Current tools used to counsel patients on the successful likelihood of VBAC are limited. No current calculator exists to counsel patients on the individualized risks of VBAC. There is little ability for providers to accurately counsel patients regarding their individual risk of success in addition to their risk of uterine rupture and risk of neonatal complications by delivery mode. Without knowledge of the patient's personalized risk, and risk to the neonate, there is little utility in any VBAC calculator that only provides patients with the likelihood of success, regardless of its accuracy. Along with these practical limitations, older calculators also have substantial mathematical limitations. While the multivariate regression nomograms used by previous iterations of the VBAC calculator were once the mathematical standard for prediction models in health care, advanced mathematical regression techniques that utilize machine learning and artificial intelligence have given clinicians the ability to construct more intuitive, accurate, and transparent predictive mathematical models. The use of optimal decision trees (ODT) has increased in the development of predictive models in medicine for their superior accuracy and usability.[10] [11] [12]

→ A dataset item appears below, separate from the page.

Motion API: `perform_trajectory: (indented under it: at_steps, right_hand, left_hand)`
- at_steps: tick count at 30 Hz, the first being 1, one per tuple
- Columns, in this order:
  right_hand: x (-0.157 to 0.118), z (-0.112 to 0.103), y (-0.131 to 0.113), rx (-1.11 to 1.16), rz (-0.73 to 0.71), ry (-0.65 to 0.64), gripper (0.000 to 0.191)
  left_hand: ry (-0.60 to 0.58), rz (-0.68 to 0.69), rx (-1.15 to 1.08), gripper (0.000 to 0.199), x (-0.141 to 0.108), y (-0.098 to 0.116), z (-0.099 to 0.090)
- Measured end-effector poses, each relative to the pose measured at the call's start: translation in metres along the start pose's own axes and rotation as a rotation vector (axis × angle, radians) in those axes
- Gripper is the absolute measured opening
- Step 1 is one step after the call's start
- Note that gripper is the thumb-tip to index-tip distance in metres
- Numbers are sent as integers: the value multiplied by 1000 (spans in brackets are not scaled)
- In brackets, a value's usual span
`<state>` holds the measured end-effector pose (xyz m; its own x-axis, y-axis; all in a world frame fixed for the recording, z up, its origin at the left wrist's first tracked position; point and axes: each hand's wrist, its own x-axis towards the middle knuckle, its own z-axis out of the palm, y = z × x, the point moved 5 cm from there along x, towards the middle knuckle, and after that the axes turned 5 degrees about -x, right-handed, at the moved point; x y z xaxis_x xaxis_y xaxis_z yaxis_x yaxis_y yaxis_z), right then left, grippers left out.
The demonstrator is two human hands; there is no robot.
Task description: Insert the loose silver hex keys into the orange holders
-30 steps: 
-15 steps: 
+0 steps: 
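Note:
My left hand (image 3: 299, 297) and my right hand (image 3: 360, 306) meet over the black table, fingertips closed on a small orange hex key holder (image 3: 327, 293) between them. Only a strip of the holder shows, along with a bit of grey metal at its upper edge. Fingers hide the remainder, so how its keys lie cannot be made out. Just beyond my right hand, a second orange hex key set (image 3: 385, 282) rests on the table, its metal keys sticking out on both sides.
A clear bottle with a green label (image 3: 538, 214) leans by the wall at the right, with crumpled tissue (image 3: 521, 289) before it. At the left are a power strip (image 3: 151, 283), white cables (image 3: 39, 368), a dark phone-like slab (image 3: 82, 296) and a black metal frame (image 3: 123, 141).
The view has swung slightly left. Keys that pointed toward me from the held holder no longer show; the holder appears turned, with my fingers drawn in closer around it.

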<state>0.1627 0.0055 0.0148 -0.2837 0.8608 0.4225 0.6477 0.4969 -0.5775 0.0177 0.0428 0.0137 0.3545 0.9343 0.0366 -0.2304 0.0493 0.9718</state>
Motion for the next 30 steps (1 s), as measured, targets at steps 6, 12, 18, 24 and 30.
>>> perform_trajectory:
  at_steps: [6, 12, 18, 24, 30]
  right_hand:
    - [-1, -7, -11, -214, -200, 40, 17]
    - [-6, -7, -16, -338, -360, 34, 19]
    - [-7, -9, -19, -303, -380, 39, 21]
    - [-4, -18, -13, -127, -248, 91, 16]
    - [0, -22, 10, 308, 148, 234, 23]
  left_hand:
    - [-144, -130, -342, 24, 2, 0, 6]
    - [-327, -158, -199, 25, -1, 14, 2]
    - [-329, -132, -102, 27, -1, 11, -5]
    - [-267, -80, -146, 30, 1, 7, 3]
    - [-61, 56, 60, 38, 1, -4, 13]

The objective of this study was to create a novel VBAC calculator that improves upon previous calculators by utilizing more advanced machine learning algorithms. Additionally, a secondary objective was to develop a calculator that provides individualized risks and benefits of attempting VBAC by providing patients with their percent likelihood of uterine rupture, maternal morbidity, neonatal morbidity, and also the chance of successful VBAC. The goal of this calculator will ultimately be to provide patients and providers with a tool with excellent predictive power that will enhance shared decision-making in patients considering a TOLAC.
Materials and Methods
This was a retrospective cohort study of patients in the MFMU Cesarean Registry database. This database includes patients who received care between 1999 and 2002 at 19 academic medical centers in the United States, all of which were within the NICHD MFMU hospital network.[13] This database was chosen purposefully to utilize the same data as the MFMU VBAC calculator. The primary outcome of the study was a prediction of VBAC. The secondary outcomes of the analysis were a prediction of uterine rupture, a composite of maternal complications, and a composite of neonatal complications. Maternal complications included uterine dehiscence, hysterectomy, postpartum hemorrhage, endometritis, intensive care unit admission, thromboembolic events, readmission, and organ injury. Neonatal complications included hypoxic-ischemic encephalopathy, respiratory distress, seizures, apnea, respirator use, death, and cord blood pH < 7.1. Inclusion criteria for the analysis included term, singletons, cephalic presentation, and one prior low transverse CD. Exclusion criteria were intrauterine fetal demise, planned cesarean, or prior myomectomy. Patient demographic variables were chosen using univariate regression, which identified variables that were independently associated with successful VBAC. The study population included 73,262 deliveries, of which 12,942 patients met inclusion and exclusion criteria. After removing cases for the test set, the included patients were 8,078 patients, of which 5,970 people had a successful VBAC (73.9%; [Fig. 1]).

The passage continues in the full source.